Heat your BBQ, or as an alternative, you can use a Hibachi grill with Binchotan Eucalyptus Charcoal. Make sure you have very good ventilation especially if you are inside (or do outside if you can).

Always have your BBQ grill or frying pan very hot with no flame. Add the lightly oiled meat. Allow the meat to seal well before turning it to cook the other side. Don’t keep turning the steak or pressing down on the steak while it is cooking as this will squeeze out all the juices and could make the steak tough and dry.

As a guide, a rare 3 cm thick steak will take about 8 minutes to cook (4 minutes each side). A medium 5 cm steak off the bone 12-15 minutes. The thinner the steak the less time it will take to cook. Always rest your meat covered lightly in foil for 5-10 minutes before serving. Your steak will continue cooking while resting and will even out the degree of doneness. Season with a little more flaky salt and freshly ground black pepper as desired.

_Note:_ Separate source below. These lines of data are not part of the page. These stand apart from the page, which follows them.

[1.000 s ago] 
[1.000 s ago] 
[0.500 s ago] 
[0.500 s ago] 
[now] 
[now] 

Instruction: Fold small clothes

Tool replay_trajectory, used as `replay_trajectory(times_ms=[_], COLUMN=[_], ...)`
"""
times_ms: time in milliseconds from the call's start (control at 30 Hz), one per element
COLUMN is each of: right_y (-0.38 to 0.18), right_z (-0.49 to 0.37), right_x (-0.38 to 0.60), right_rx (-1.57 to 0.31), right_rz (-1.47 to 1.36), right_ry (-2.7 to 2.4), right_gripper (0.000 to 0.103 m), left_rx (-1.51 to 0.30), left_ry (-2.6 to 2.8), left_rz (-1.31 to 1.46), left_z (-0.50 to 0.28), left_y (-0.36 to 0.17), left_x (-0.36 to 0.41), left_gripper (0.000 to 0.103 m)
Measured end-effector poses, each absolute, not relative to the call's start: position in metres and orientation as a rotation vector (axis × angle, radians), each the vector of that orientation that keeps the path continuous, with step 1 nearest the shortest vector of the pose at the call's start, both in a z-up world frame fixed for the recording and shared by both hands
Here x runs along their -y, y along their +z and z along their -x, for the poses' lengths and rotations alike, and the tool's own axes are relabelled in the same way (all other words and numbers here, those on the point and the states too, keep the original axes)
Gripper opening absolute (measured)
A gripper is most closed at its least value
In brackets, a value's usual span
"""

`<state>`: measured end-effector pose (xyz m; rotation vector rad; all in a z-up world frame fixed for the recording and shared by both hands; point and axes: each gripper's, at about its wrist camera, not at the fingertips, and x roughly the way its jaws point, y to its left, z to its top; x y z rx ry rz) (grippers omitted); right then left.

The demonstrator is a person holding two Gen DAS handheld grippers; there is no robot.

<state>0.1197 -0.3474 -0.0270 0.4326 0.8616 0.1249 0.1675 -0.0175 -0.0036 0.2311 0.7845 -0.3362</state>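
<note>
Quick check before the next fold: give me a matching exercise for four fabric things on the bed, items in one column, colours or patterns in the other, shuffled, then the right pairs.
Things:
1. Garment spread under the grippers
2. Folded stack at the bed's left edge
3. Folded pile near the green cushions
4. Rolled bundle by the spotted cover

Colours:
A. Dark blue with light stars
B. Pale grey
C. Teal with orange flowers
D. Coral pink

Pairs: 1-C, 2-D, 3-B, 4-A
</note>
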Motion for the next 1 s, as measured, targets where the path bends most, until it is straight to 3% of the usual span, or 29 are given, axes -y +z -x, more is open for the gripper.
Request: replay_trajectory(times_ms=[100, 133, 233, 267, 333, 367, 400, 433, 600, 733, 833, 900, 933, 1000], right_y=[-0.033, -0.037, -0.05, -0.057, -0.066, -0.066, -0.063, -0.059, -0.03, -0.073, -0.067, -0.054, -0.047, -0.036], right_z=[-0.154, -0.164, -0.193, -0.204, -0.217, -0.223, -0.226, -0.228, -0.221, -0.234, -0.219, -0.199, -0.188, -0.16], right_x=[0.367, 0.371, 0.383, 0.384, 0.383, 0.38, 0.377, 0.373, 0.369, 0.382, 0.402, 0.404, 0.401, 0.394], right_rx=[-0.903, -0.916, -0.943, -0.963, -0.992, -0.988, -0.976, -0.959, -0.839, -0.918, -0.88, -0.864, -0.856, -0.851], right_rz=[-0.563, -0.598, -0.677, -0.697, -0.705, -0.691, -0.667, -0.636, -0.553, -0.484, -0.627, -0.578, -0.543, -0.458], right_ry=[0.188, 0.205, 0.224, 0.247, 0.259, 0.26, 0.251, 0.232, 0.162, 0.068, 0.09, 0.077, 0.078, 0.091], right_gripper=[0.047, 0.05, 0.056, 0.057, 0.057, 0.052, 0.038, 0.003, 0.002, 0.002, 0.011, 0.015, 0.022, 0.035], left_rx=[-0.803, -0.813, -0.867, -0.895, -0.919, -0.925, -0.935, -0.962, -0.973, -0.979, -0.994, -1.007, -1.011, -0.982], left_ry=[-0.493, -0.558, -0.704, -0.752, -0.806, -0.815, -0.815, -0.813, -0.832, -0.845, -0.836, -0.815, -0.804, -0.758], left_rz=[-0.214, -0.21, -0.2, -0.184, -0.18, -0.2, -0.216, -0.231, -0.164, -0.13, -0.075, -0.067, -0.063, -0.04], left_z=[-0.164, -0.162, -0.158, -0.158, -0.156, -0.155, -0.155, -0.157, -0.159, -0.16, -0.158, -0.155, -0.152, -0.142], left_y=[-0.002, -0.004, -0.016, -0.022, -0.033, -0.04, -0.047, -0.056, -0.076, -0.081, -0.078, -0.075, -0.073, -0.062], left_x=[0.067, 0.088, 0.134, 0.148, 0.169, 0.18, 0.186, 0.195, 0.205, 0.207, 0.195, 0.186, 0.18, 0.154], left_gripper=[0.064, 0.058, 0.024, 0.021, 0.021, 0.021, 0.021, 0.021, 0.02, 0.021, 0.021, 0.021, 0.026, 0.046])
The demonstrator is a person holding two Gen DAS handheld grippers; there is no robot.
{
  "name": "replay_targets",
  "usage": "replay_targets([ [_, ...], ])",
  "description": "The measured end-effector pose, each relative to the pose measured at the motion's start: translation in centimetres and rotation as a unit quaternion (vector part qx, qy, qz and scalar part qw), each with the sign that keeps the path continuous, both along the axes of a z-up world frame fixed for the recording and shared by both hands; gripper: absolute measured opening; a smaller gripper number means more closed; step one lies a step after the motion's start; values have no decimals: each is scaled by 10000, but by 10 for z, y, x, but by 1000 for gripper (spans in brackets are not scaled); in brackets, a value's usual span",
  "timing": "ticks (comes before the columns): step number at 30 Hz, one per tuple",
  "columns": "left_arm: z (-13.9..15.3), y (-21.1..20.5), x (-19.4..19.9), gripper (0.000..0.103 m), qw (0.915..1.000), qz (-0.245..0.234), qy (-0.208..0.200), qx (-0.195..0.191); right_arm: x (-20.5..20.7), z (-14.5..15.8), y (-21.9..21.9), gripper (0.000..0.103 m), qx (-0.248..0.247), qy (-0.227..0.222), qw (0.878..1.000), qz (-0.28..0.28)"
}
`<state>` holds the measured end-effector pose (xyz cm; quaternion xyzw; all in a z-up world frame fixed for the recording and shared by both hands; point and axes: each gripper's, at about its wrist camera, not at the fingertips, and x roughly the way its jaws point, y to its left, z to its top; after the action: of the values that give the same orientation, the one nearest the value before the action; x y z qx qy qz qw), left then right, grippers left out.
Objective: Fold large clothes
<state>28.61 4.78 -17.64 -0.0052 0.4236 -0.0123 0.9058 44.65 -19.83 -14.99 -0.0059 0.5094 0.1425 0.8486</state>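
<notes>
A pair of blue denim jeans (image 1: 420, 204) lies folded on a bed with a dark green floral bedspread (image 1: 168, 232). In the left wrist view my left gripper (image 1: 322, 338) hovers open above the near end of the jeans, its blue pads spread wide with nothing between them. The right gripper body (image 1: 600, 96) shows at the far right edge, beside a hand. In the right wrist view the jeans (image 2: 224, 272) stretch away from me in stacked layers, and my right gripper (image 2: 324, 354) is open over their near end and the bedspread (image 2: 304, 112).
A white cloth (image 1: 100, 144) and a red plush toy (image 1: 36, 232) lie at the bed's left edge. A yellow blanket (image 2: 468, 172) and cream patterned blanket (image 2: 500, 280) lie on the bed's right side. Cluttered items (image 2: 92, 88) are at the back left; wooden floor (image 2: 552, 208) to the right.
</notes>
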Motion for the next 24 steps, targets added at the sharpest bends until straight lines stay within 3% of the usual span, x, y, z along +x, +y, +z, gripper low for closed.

Tip: To avoid burning your steak, avoid flames and if your BBQ or pan gets too hot, let it cool or turn the heat down to medium.

To Serve

Heat your plates.
While your steaks are resting you can sear the broccolini in the same pan you used for the steaks with a splash of water or soy sauce or toss in a bowl and finish on the BBQ.
Heat the parsnip puree in a small saucepan.
Place a heaped Tablespoon of parsnip puree onto each plate.
Place a steak on each plate, serve with a side of broccolini or your favorite vegetables.
Spoon over any pan juices.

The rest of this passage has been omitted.